- **Aim of the exercise**: Only the lines from the beginning of the data below through the line that contains "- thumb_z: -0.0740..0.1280" should be repeated, exactly as written.

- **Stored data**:
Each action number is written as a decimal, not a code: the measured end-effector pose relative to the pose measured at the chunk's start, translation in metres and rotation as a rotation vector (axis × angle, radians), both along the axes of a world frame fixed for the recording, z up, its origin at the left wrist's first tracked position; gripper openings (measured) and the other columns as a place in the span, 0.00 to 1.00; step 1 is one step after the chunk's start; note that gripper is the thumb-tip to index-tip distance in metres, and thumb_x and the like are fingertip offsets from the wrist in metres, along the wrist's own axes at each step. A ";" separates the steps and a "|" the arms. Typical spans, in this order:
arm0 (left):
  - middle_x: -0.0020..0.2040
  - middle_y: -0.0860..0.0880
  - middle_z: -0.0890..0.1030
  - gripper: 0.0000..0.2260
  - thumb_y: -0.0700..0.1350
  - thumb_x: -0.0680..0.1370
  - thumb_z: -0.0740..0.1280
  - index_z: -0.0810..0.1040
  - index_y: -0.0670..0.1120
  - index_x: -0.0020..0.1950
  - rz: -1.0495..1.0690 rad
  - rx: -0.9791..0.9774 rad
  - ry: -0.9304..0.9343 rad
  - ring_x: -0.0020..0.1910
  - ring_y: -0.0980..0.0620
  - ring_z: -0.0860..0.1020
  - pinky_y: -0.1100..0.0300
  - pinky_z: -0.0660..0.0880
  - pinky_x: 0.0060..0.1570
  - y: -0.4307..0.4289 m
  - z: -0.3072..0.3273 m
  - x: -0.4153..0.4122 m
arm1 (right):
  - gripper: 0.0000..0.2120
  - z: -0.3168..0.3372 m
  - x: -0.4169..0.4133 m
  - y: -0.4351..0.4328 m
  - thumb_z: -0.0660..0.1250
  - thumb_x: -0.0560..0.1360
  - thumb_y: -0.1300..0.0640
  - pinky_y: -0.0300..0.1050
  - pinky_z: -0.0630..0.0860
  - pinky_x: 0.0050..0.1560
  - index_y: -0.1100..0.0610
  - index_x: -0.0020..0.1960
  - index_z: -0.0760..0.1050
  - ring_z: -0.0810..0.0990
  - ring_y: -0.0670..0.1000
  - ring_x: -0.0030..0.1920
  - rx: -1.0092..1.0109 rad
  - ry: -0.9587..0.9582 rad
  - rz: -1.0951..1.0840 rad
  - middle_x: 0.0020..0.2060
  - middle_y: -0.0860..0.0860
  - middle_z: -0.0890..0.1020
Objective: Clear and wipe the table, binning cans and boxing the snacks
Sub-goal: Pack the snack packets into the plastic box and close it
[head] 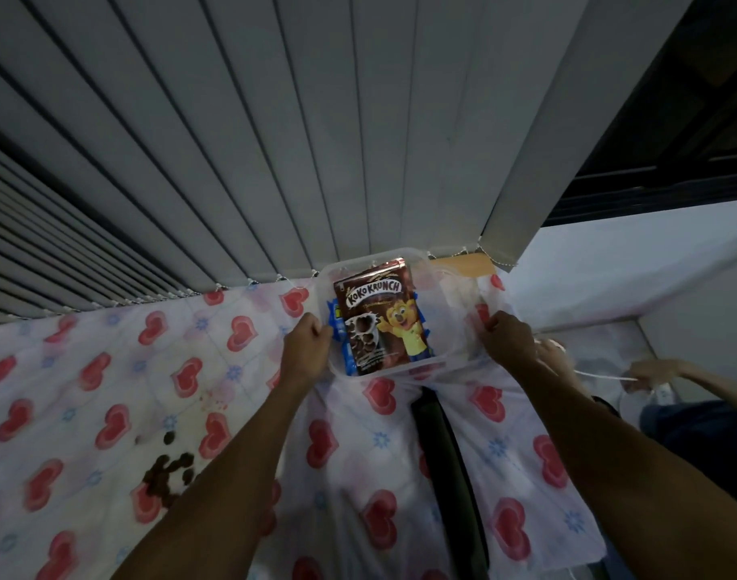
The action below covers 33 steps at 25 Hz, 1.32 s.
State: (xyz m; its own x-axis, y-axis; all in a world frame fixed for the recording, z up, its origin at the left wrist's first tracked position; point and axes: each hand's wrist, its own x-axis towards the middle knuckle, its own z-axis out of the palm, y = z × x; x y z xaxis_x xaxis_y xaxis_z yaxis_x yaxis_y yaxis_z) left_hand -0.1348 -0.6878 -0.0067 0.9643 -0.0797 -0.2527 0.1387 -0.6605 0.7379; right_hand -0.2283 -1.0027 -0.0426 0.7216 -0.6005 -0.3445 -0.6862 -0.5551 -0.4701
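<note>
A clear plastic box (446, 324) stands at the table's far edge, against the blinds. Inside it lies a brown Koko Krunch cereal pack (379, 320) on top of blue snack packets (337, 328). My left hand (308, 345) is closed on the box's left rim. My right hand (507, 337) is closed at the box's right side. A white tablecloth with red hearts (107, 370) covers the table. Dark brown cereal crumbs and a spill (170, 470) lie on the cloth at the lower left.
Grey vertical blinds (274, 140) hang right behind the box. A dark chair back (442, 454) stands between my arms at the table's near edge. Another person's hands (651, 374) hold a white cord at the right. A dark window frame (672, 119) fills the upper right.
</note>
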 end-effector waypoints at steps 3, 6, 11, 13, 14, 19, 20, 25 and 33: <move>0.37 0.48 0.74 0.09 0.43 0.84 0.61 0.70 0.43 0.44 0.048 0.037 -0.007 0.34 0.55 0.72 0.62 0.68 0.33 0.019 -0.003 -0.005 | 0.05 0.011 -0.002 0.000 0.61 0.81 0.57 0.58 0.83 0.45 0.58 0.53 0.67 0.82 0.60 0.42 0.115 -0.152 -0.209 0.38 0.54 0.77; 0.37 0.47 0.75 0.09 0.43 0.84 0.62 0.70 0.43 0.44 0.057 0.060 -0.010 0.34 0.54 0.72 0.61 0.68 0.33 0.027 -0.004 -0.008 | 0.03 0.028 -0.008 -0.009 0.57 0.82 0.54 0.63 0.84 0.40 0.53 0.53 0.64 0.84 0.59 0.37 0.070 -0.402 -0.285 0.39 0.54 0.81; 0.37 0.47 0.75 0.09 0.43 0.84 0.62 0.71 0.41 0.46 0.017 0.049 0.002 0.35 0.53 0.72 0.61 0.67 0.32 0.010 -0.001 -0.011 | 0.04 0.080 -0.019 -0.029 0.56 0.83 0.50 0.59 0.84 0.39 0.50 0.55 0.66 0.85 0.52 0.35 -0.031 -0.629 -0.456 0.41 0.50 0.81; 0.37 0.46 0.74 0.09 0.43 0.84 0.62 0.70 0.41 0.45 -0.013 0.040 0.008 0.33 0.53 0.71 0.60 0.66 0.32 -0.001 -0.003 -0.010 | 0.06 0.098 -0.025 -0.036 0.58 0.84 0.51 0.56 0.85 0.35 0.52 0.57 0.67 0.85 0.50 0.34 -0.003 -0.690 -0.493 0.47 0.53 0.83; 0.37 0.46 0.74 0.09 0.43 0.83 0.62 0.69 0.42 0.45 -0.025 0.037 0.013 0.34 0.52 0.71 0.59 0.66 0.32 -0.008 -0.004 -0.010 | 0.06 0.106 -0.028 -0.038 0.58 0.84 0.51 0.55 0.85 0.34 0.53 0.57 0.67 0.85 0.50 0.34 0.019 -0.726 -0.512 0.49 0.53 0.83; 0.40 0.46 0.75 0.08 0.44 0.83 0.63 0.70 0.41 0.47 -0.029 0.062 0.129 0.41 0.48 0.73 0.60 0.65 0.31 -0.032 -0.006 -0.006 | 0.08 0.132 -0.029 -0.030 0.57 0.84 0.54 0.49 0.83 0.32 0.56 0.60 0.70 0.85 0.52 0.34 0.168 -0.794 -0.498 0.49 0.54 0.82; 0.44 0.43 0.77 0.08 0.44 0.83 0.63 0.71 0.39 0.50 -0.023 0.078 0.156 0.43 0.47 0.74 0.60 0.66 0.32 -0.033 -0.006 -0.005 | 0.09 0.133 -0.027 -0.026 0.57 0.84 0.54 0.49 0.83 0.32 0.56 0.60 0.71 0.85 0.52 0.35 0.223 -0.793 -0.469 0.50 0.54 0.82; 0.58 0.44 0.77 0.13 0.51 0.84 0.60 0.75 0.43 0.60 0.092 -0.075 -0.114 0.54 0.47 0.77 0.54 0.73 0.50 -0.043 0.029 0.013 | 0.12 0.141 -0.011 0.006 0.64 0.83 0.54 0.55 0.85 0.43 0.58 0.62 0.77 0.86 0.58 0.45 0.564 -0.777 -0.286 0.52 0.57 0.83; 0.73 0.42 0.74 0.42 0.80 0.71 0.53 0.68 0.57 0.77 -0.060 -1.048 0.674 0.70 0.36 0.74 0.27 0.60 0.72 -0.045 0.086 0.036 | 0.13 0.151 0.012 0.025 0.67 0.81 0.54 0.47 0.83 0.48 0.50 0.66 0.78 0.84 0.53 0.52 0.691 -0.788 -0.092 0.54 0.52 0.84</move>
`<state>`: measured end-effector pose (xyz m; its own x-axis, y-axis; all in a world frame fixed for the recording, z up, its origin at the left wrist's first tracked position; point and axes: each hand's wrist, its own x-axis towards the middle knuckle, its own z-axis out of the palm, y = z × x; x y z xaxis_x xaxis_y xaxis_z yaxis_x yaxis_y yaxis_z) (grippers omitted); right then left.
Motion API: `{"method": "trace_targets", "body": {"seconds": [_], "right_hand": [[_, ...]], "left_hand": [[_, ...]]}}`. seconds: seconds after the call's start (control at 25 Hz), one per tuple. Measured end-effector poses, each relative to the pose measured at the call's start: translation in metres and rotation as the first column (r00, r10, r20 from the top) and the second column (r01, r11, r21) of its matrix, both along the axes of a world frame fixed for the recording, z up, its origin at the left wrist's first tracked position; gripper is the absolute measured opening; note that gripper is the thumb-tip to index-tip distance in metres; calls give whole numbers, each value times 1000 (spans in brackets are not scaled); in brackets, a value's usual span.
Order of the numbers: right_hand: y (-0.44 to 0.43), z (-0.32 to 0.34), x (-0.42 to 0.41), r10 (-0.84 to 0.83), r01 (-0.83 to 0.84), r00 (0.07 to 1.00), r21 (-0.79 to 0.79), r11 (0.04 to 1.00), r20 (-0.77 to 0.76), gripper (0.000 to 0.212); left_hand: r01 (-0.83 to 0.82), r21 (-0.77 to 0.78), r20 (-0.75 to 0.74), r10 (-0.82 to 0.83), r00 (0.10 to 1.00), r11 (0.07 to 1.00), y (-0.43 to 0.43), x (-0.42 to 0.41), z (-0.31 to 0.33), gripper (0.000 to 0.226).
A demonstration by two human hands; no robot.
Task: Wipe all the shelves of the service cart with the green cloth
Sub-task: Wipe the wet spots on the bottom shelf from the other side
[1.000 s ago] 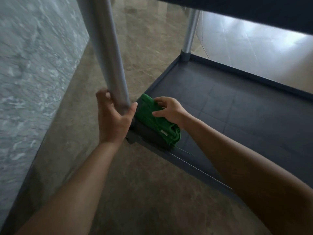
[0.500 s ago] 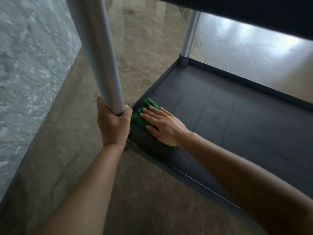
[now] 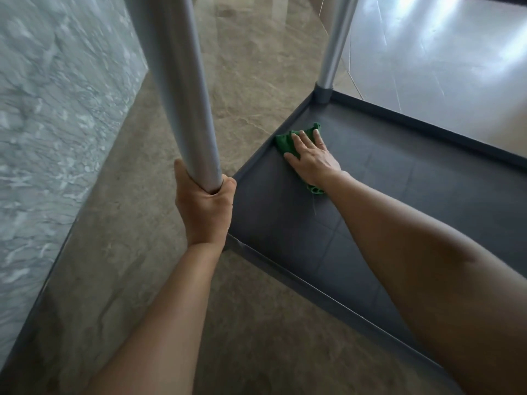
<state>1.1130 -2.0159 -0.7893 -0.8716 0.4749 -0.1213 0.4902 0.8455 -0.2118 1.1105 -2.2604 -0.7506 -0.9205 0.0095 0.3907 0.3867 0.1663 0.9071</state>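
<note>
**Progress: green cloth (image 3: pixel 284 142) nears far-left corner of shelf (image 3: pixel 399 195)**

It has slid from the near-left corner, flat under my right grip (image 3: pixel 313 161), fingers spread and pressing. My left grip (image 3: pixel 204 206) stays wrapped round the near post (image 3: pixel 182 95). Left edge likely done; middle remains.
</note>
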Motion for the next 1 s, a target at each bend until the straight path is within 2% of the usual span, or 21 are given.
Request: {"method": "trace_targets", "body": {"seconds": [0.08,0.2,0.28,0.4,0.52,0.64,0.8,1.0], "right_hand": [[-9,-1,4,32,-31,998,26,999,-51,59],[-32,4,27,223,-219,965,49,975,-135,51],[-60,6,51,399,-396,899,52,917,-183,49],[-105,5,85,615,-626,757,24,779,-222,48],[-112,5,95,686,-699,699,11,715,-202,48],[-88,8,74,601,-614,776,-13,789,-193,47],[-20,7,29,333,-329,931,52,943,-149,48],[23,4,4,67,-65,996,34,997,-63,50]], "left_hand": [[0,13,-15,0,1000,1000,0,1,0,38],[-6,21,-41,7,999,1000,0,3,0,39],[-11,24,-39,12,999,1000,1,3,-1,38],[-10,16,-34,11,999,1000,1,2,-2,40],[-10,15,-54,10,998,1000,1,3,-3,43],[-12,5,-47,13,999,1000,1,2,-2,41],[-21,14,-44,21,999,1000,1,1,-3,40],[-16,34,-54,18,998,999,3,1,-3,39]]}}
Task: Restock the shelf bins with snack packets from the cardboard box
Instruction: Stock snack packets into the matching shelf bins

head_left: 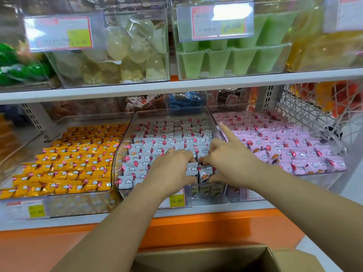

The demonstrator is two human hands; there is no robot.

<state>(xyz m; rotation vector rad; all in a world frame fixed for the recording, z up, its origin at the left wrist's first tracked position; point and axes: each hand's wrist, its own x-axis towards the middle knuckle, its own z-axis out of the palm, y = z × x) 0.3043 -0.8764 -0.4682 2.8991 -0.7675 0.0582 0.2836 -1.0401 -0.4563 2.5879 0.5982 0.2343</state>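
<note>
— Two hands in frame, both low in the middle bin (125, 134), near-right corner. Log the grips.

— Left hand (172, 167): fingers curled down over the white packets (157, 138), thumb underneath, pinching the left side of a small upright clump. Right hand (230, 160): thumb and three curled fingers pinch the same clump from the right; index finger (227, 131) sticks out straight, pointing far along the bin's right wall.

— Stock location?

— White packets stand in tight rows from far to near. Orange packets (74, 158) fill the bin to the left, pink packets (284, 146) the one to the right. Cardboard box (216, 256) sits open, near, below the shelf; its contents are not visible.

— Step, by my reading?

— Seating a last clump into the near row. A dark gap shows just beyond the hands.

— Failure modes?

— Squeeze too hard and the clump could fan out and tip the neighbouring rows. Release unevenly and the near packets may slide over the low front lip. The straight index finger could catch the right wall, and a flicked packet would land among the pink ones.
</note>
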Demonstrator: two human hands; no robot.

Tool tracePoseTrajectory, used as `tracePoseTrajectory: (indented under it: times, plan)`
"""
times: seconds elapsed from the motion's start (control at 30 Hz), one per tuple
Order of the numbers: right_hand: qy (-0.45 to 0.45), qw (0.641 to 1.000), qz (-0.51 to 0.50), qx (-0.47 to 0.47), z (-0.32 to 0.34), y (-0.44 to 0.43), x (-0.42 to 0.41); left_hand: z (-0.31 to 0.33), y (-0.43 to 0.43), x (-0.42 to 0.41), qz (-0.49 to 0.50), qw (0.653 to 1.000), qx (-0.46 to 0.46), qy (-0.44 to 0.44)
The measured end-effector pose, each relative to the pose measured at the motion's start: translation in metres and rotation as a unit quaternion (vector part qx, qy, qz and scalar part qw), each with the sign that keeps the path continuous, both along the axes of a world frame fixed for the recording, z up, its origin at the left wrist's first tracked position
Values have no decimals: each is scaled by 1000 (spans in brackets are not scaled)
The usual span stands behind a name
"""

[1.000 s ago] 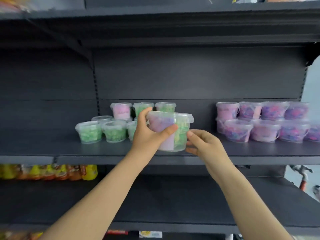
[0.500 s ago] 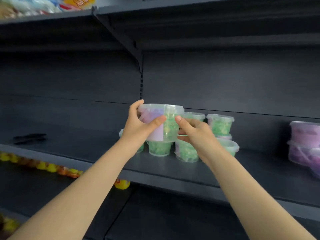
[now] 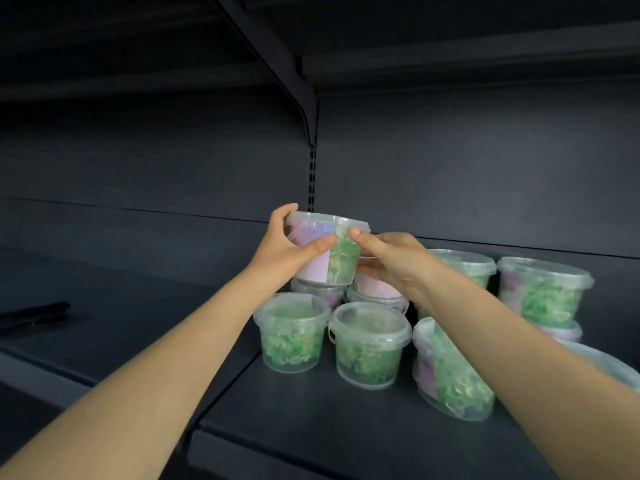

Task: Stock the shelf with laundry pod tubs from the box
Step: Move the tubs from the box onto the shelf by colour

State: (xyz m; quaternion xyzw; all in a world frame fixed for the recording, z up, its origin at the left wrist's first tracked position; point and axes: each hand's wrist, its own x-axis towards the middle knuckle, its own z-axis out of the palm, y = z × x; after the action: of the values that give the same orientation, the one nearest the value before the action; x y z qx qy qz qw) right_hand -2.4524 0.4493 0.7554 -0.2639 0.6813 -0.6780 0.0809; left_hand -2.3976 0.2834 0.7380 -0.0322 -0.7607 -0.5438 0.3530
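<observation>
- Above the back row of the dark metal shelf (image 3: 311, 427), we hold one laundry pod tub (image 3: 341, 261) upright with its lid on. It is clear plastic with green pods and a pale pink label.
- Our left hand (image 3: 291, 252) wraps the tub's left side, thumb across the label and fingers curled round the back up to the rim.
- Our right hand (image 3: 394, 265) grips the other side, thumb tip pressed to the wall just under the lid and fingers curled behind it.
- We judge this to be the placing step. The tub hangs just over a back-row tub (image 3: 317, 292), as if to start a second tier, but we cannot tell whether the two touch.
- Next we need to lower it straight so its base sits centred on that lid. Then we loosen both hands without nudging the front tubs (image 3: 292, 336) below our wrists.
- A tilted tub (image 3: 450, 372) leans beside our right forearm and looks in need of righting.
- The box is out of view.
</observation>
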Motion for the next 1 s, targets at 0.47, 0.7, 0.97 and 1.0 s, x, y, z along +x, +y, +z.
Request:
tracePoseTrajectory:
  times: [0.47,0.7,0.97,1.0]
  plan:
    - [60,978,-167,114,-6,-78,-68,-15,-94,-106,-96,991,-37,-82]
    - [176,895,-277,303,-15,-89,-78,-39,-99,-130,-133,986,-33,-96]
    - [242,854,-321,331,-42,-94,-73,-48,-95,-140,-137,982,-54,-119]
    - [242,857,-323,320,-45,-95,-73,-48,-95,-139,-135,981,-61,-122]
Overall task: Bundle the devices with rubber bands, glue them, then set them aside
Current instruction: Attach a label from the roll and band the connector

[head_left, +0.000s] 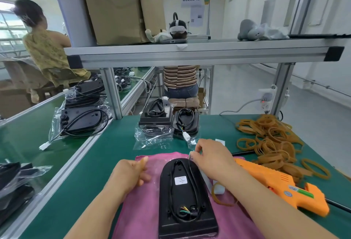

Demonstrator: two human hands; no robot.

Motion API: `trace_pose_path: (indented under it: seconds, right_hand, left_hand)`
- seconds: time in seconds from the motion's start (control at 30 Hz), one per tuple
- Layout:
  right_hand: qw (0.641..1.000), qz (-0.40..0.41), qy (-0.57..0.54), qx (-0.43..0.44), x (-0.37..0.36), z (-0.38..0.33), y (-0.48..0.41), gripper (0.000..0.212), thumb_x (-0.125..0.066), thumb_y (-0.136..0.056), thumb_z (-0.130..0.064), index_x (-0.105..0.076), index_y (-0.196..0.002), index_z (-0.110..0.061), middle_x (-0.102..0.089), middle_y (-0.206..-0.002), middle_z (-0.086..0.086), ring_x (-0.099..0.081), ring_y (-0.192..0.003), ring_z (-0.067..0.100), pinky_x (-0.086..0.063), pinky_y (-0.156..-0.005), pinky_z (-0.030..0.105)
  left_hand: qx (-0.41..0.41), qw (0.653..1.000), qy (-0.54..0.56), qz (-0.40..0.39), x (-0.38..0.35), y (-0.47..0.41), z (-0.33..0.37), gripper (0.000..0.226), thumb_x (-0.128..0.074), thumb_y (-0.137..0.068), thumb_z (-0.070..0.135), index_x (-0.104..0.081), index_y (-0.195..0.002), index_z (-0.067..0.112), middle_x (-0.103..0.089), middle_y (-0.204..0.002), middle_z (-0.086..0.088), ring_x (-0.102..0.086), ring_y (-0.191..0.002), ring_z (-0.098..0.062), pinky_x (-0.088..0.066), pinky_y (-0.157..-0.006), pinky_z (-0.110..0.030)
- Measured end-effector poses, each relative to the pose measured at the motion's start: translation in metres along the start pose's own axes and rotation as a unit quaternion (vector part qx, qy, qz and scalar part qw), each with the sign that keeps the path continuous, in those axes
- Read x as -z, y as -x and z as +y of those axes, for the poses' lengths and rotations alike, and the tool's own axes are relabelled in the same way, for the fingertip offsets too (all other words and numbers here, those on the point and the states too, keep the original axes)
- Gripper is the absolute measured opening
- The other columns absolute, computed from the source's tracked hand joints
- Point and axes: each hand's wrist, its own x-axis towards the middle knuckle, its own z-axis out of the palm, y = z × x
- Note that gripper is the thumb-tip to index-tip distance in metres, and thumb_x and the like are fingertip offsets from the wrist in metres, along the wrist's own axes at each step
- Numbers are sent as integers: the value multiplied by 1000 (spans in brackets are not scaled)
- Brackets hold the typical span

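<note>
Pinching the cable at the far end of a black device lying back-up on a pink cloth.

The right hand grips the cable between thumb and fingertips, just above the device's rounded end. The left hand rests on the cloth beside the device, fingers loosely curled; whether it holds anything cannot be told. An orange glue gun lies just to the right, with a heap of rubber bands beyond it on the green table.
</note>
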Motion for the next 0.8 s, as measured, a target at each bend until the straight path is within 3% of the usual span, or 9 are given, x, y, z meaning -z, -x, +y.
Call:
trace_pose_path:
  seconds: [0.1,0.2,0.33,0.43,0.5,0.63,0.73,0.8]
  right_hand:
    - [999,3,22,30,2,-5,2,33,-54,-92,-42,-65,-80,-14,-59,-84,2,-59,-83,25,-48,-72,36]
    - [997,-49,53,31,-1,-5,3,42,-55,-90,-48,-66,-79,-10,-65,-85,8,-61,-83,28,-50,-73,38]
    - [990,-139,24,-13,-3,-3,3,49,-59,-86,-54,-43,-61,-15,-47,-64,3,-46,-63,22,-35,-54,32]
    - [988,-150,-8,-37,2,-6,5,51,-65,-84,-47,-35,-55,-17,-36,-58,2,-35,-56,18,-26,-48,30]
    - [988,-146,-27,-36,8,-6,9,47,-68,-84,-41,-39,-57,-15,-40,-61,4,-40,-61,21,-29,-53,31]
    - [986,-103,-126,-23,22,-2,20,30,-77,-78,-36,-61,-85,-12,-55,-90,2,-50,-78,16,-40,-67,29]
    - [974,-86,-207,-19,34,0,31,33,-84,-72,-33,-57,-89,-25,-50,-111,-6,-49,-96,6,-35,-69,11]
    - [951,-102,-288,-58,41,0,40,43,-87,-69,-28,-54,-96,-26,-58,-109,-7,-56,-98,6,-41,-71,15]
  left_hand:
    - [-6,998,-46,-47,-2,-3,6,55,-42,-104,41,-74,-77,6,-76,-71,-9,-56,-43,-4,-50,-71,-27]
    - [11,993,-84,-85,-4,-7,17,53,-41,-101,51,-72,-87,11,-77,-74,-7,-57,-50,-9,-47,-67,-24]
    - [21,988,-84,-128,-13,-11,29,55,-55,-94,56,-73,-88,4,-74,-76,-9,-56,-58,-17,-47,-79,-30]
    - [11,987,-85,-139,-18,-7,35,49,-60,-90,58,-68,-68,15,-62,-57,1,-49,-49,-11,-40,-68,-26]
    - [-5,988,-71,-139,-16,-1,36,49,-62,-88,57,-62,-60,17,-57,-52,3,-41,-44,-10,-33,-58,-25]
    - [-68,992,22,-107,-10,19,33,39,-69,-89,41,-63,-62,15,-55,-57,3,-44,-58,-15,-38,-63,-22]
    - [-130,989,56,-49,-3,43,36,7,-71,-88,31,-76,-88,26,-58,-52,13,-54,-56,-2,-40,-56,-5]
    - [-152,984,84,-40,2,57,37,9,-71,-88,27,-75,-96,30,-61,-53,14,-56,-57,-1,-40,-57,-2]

- **Exercise answer**:
Each action number is written as a decimal, not a code: the measured end-effector pose relative to the pose measured at the chunk's start, translation in metres and rotation as a rotation vector (axis × angle, radians), both along the axes of a world frame fixed for the recording, z up, its origin at the left wrist's first tracked position; gripper openings (measured) and the other columns as a place in the span, 0.00 to 1.00; step 1 is one step after the chunk's start; note that gripper is the thumb-tip to index-tip distance in metres, and thumb_x and the like are fingertip offsets from the wrist in metres, along the wrist's own axes at each step. A ";" separates the steps and a "|" the arms. Typical spans, in this order:
arm0 (left):
  - middle_x: -0.0020..0.2040
  - middle_y: -0.0860..0.0880
  - middle_z: -0.0890..0.1030
  - gripper: 0.0000..0.2260
  - thumb_y: -0.0700..0.1350
  - thumb_x: -0.0680..0.1370
  - thumb_z: -0.0740..0.1280

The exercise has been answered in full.